Voor beeldvorming van levende cellen van ATG9A-constructen, zaad HEK293A cellen in twee milliliter DMEM met een hoog glucosegehalte in een weefselkweekschaal van 60 millimeter totdat ze 65 tot 70% confluentie bereiken. Bereid de volgende dag het lipofectamine-DNA-mengsel voor en voeg het toe aan de celkweekplaat met vier milliliter groeimedium en schud de plaat voorzichtig heen en weer om het mengsel gelijkmatig te verdelen. Incubeer de cellen bij 37 graden Celsius en 10% koolstofdioxide.
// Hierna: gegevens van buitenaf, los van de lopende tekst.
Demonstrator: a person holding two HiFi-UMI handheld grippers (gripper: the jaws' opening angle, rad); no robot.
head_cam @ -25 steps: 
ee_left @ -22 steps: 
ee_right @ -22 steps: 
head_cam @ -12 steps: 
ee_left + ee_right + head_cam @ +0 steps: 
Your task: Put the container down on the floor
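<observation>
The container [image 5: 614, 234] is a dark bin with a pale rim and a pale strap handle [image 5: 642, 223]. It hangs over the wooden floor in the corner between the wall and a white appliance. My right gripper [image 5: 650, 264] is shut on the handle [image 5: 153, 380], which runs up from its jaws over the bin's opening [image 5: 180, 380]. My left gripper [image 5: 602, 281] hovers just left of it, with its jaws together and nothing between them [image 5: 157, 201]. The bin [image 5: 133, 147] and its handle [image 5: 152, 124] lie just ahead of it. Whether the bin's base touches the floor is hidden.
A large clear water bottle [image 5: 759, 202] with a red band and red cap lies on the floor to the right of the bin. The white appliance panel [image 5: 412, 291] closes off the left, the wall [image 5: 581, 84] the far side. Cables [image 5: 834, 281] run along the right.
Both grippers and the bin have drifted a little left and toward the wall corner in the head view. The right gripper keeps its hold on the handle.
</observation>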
Vervang na vier uur transfectie het groeimedium door een vers medium en incubeer de cellen 's nachts bij 37 graden Celsius met 10% koolstofdioxide. Probeer de volgende dag de cellen te trypsiniseren door trypsine EDTA toe te voegen. Tel vervolgens de losgemaakte cellen en zaai ze 's nachts opnieuw in op een kweekschaal die geschikt is voor levende microscopie.
Breng de volgende dag de cellen in beeld met een confocale microscoop. In basale omstandigheden is ATG9A voornamelijk gelokaliseerd in het Golgi-netwerk, zoals aangegeven door de immunofluorescentie van het endogene eiwit, en overlapt het met GM130, een cis-Golgi-marker. eGFP N-terminaal gelabeld ATG9A en mRFP N-terminaal gelabeld ATG9A waren minder gelokaliseerd op de Golgi en bevonden zich voornamelijk in blaasjes.
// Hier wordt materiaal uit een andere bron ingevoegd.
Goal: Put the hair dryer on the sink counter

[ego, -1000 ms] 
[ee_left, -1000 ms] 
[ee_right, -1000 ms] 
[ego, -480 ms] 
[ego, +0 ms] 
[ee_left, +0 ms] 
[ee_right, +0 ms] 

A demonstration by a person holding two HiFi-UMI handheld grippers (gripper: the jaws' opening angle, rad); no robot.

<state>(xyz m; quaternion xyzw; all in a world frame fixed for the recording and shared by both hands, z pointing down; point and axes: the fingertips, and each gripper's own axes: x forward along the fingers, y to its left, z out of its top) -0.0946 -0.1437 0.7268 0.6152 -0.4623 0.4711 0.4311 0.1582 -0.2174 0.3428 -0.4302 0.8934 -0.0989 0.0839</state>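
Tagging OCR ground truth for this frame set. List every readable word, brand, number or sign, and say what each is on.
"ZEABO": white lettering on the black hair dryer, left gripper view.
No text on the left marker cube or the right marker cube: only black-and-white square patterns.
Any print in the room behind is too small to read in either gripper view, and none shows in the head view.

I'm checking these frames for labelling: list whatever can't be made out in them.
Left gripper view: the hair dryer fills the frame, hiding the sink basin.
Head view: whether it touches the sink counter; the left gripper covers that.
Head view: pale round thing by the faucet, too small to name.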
Daarentegen is eGFPc terminaal gelabeld ATG9A meer vatbaar voor aggregatie in de cel. Het samensmelten van een 3x-FLAG-sequentie tussen een N-terminale fluorofoor en ATG9A hielp het tot overexpressie gebrachte eiwit zich op dezelfde manier te gedragen als het endogene. De tot overexpressie gebrachte mCherry 3x-FLAG ATG9A colokaliseert met de Golgi-marker GM130 in gevoede omstandigheden.
Deze lokalisatie en het AG9A vesiculaire compartiment werden in de loop van de tijd bewaard, waardoor de spatiotemporele studie van de handel in ATG9A mogelijk werd.